Sighing, I reach into my bag and pull out the book I brought at the airport, sliding my sunglasses down off the top of my head and cracking open the brand-new paperback. I can't remember the last time I read a book that had nothing to do with pharmacology, biology, or chemistry. I only have a few weeks before my last undergraduate semester starts, and detaching myself from reality sounds pretty good right now.

I've barely made it past the first paragraph, though, when motion out of the corner of my eye makes me look up sharply. Judah is standing over me, his own book grasped in his hand, and I realize, with a little jolt, it's the same as mine.

"Sorry, I thought you were below." He says quietly, gesturing back toward the stern. I expect him to leave, but he doesn't. "I, ah. I wanted to touch base about yesterday."

Shit.Yesterday. I thought we were pretending that didn't happen. I apologized. What more does he want?

Behind us, I hear Kennedy and my mother's laughter and glance uneasily over my shoulder. Even though talking about this is the last thing in the world I want to do, I still find myself scooting over, making room for him to sit beside me. Judah's eyes flair with surprise, but he doesn't hesitate, folding himself down onto the deck, his much longer legs stretched out beside mine. We're sitting at a perfectly respectful distance apart, but I'm still hyperaware of where his body is in proximity to mine.

I'm determined not to look at him, but as soon as he says, "I wasn't upset about you not liking the wine at dinner." I'm so taken aback that I can't help looking around.

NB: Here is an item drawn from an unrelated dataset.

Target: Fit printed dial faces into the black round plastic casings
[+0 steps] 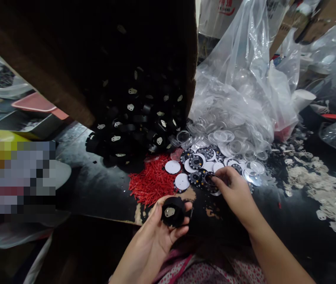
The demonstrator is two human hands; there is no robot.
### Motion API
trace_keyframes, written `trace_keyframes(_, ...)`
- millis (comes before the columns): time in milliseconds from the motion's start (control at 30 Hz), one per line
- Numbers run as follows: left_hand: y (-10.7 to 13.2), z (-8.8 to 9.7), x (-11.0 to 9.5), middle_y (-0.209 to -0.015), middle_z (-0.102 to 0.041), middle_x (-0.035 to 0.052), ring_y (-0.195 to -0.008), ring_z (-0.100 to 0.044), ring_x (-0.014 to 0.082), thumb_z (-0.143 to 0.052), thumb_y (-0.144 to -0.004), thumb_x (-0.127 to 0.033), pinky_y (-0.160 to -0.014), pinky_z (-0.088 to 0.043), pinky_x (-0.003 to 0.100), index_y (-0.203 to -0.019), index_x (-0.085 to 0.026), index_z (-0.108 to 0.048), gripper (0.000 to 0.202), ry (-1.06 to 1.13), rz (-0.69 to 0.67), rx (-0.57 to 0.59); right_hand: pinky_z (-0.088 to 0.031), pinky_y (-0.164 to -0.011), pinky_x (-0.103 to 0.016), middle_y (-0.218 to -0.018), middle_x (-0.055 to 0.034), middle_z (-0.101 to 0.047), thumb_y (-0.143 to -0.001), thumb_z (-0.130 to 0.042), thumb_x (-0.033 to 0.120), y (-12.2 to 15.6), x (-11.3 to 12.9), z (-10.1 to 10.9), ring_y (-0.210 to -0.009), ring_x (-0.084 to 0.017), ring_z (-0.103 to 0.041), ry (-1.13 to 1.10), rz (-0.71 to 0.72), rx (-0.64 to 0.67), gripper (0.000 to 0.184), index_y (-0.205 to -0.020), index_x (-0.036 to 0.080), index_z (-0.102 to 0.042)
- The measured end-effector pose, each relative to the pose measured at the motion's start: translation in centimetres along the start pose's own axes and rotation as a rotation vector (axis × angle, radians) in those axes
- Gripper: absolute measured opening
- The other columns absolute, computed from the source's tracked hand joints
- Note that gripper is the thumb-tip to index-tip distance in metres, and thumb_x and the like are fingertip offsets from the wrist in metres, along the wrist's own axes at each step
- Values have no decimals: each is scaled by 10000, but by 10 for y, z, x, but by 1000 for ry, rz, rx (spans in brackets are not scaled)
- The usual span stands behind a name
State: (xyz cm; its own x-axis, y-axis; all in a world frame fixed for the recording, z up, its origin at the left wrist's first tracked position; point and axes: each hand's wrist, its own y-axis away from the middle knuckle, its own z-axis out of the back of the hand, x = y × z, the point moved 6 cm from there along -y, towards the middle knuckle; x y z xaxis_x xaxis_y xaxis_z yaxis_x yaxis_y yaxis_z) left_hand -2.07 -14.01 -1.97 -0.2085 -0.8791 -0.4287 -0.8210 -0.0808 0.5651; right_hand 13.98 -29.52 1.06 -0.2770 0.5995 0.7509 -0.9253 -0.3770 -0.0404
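My left hand (158,232) is closed around a round black plastic case (173,212) with a pale metal piece in its middle, held low over the table's near edge. My right hand (232,191) reaches forward and pinches a black printed dial disc (210,179) at the edge of a spread of black and white dial discs (195,163). A heap of small red pointers (151,181) lies just left of the discs. More black cases (135,130) spill from a tipped dark cardboard box (67,71).
A clear plastic bag (238,90) full of transparent round lenses lies behind the discs. White paper scraps (312,185) litter the dark table at the right. Trays and a pink bin (38,104) stand at the far left. A white cup (303,96) is at the right.
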Motion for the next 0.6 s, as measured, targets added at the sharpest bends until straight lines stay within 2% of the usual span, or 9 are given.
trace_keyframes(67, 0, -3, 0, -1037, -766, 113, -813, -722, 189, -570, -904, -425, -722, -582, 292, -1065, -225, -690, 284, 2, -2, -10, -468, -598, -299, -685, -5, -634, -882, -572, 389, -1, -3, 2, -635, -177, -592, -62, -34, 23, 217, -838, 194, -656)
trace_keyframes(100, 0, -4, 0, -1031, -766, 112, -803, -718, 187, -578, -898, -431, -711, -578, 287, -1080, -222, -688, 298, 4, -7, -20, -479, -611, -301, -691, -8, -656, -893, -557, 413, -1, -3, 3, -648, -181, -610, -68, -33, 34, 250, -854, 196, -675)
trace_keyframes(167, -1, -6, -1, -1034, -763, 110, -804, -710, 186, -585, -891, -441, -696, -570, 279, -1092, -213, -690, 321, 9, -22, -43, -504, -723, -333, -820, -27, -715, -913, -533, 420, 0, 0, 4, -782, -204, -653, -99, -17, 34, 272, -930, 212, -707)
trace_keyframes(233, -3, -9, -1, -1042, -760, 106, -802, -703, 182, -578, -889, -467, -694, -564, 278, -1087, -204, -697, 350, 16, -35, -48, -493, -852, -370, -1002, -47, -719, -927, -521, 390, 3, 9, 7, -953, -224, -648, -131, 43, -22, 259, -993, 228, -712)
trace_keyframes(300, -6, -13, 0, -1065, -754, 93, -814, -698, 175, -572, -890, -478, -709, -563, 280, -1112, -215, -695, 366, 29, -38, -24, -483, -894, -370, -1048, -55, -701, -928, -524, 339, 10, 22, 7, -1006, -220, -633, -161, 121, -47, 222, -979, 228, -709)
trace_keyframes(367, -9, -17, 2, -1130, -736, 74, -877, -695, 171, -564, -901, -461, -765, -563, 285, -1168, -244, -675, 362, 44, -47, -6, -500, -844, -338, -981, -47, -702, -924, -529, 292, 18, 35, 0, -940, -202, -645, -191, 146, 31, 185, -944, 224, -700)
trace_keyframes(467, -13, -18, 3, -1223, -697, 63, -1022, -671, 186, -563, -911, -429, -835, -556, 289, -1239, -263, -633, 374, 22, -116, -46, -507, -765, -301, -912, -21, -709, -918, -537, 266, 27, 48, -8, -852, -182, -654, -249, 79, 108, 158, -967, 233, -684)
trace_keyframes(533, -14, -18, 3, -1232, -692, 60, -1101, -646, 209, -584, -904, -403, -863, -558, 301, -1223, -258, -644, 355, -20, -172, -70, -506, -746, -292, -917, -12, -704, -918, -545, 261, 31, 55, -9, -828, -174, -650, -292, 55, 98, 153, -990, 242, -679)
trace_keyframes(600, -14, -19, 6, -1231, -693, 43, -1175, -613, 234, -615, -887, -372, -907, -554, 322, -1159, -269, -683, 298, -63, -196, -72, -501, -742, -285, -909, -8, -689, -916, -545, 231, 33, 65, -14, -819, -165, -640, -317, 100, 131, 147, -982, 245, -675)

He's looking at me, his brow furrowed, like this was really bothering him, and he's seized the first opportunity he could find to clear the air. I was expecting a hushed, urgent request to never tell a soul about the first time we met, not for him actually to care what I think of him.

Something knots inside me as Judah plows on, his voice low. "I was angry at how your mother spoke to you,nothingelse. I hope you can forgive me for not being clear on that. I'm sorry."

Why does this whole interaction make me want to cry?